# WHAT TO PRODUCE:
Each entry should be given again exactly, with any image left out.

# DATASET:
[Start of section]
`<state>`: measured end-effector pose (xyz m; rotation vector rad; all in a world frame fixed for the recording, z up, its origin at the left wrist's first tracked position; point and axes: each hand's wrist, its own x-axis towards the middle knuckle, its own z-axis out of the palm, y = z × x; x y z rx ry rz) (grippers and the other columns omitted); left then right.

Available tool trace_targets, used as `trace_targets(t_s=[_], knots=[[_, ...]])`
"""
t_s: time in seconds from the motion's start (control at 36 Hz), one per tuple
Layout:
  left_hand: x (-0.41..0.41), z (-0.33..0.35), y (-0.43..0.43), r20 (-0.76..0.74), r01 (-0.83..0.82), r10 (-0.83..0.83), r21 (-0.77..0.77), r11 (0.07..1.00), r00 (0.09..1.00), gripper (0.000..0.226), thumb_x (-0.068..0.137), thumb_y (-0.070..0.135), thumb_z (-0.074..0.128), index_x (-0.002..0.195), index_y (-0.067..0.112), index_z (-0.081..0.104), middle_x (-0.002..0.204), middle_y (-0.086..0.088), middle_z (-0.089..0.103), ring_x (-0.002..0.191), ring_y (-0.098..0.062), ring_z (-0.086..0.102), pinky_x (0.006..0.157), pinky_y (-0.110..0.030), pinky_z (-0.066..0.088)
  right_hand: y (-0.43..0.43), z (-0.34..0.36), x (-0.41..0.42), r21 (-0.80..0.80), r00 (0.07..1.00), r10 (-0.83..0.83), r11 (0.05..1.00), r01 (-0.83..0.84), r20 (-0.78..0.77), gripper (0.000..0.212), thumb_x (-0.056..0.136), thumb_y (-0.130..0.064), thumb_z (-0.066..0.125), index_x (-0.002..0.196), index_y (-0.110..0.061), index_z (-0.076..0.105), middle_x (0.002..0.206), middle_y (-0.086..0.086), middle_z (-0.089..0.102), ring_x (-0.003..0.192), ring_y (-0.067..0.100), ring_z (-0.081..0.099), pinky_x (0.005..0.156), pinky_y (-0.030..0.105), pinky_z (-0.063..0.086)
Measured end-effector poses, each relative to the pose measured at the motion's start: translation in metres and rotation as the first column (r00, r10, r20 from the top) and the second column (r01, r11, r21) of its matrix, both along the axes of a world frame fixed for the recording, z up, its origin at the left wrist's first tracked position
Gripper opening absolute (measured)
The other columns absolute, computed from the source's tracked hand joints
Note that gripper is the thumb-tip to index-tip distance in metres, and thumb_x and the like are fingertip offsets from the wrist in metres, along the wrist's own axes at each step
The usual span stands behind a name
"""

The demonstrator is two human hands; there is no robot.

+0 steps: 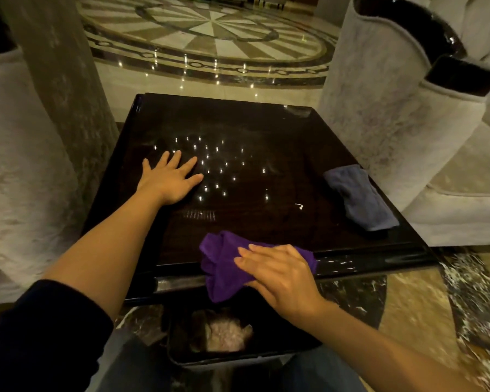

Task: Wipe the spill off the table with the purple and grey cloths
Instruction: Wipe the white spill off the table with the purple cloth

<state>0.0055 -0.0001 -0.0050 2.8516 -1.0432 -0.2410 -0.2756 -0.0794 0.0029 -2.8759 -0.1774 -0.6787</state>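
The right hand (277,281) lies over the purple cloth (221,258), hiding its right part and the bench (266,131) edge beneath. Whether its fingers grip the cloth or only press on it cannot be told. A small white mark (299,206) on the bench is too small to identify. The contents of the dark bin (181,355) below are blurred. Both armchairs (402,108) are cut off by the picture's edges.
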Motion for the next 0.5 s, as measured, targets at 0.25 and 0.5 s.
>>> trace_targets(t_s=[0.25, 0.5], knots=[[0.0, 0.0, 0.0, 0.003, 0.0, 0.0, 0.004, 1.0, 1.0, 0.062, 0.087, 0.063, 0.015, 0.143, 0.039, 0.002, 0.157, -0.001, -0.004, 0.143, -0.024, -0.007, 0.112, -0.055, -0.004, 0.008, -0.004, -0.019, 0.108, 0.997, -0.01, 0.994, 0.001, 0.08, 0.023, 0.074, -0.025, 0.066, 0.09, -0.011, 0.073, 0.094, 0.001, 0.075, 0.085, 0.01, 0.07, 0.068, 0.024, 0.052], [0.002, 0.0, 0.0, 0.003, -0.002, 0.002, 0.008, 1.0, 1.0, 0.062, 0.087, 0.062, 0.016, 0.143, 0.039, 0.001, 0.157, -0.002, -0.005, 0.143, -0.023, -0.008, 0.112, -0.054, -0.004, -0.039, 0.051, 0.011, 0.395, 0.969, -0.206, 0.908, 0.139, 0.133, 0.033, 0.079, -0.018, 0.059, 0.108, -0.004, 0.063, 0.104, 0.004, 0.066, 0.102, 0.002, 0.053, 0.087, 0.01, 0.04]])
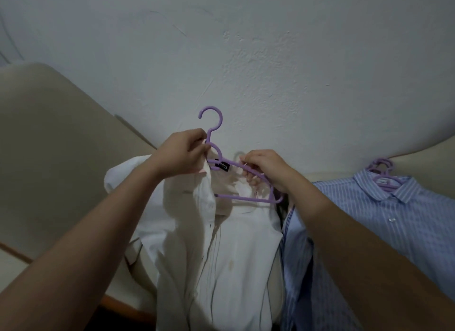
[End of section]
# TASK SOLUTION:
`<state>`: measured end-effector pose (xyz m; rotation vector rad; all in a world frame fixed for the recording, z up, its origin at the left wrist's first tracked position; point and axes: each hand's wrist, its own x-axis towards the middle knuckle, its own z-axis out of the palm, y = z × x; x y z rx ry rz) (grippers and the other columns omitted); left then right.

Available tool trace_targets, used as `trace_targets(t_s=[_], knots=[[_, ...]])`
"""
t_s: time in seconds from the motion's start (control at 36 Hz), one per tuple
Layout:
  left_hand: x (-0.41..0.41), z (-0.33..0.35), y (-0.43..0.43), r20 (-0.76..0.74), r01 (-0.83..0.82), r10 (-0.83..0.83), r21 (-0.77..0.77), r11 (0.07..1.00), r00 (0.09..1.00), gripper (0.000..0.226), thumb_x (-0.068..0.137), thumb_y (-0.070..0.135), thumb_z (-0.074..0.128), index_x (-0.002..0.195), index_y (-0.067..0.112), index_z (-0.081..0.104), middle_x (-0.002..0.204), middle_y (-0.086..0.088), middle_z (-0.089..0.103), ring_x (-0.002..0.191), ring_y (-0.098..0.062), ring_z (-0.086..0.102), pinky_x (0.006..0.157), pinky_y (-0.110..0.030), pinky_z (-0.066..0.088)
  right_hand: y (-0.43..0.43), z (-0.34..0.36), x (-0.41..0.42), r21 (-0.80..0.80), r00 (0.07..1.00), r10 (-0.83..0.83), r11 (0.05..1.00), r01 (-0.83..0.84), r20 (-0.78..0.77), gripper (0.000..0.212), thumb_x (-0.056..0.136), thumb_y (-0.130..0.064), thumb_z (-0.066..0.125), index_x (-0.002..0.196), index_y (-0.110..0.061), index_z (-0.076..0.105), middle_x (0.002..0.206), middle_y (-0.086..0.086), middle_z (-0.089..0.102), ring_x (-0.003..0.192), ring_y (-0.067..0.100), ring_z (-0.081..0.099), pinky_x (0.005..0.156), pinky_y (-0.030..0.105), pinky_z (-0.063..0.086)
Measured end-effector poses, each relative to the pose measured at the motion's start: translation in metres and rotation as the first column (r00, r10, r20 from the top) and the second column (r01, r11, r21) of its matrix, both along the axes of a world frame fixed for the recording, z up, its origin at the left wrist's first tracked position
Gripper opening absolute (measured)
The other columns absolute, computed from the source's tracked hand joints
Note that gripper is the thumb-tip to index-tip distance in metres, and thumb_x and the like are fingertip offsets from the wrist in metres, along the wrist's own axes at each step
The usual span stands behind a name
"""

The demonstrator is two human hands; there is no robot.

+0 steps: 

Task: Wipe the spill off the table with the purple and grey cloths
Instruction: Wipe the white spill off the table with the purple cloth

<state>0.0055 -0.0001 -0.0050 2.8516 -1.0432 -0.2410 -0.2756 -0.0794 0.0029 -2.8759 -0.1774 -0.6787</state>
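The right hand (277,281) lies over the purple cloth (221,258), hiding its right part and the bench (266,131) edge beneath. Whether its fingers grip the cloth or only press on it cannot be told. A small white mark (299,206) on the bench is too small to identify. The contents of the dark bin (181,355) below are blurred. Both armchairs (402,108) are cut off by the picture's edges.
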Motion for the next 0.5 s, as measured, targets at 0.25 and 0.5 s.
>>> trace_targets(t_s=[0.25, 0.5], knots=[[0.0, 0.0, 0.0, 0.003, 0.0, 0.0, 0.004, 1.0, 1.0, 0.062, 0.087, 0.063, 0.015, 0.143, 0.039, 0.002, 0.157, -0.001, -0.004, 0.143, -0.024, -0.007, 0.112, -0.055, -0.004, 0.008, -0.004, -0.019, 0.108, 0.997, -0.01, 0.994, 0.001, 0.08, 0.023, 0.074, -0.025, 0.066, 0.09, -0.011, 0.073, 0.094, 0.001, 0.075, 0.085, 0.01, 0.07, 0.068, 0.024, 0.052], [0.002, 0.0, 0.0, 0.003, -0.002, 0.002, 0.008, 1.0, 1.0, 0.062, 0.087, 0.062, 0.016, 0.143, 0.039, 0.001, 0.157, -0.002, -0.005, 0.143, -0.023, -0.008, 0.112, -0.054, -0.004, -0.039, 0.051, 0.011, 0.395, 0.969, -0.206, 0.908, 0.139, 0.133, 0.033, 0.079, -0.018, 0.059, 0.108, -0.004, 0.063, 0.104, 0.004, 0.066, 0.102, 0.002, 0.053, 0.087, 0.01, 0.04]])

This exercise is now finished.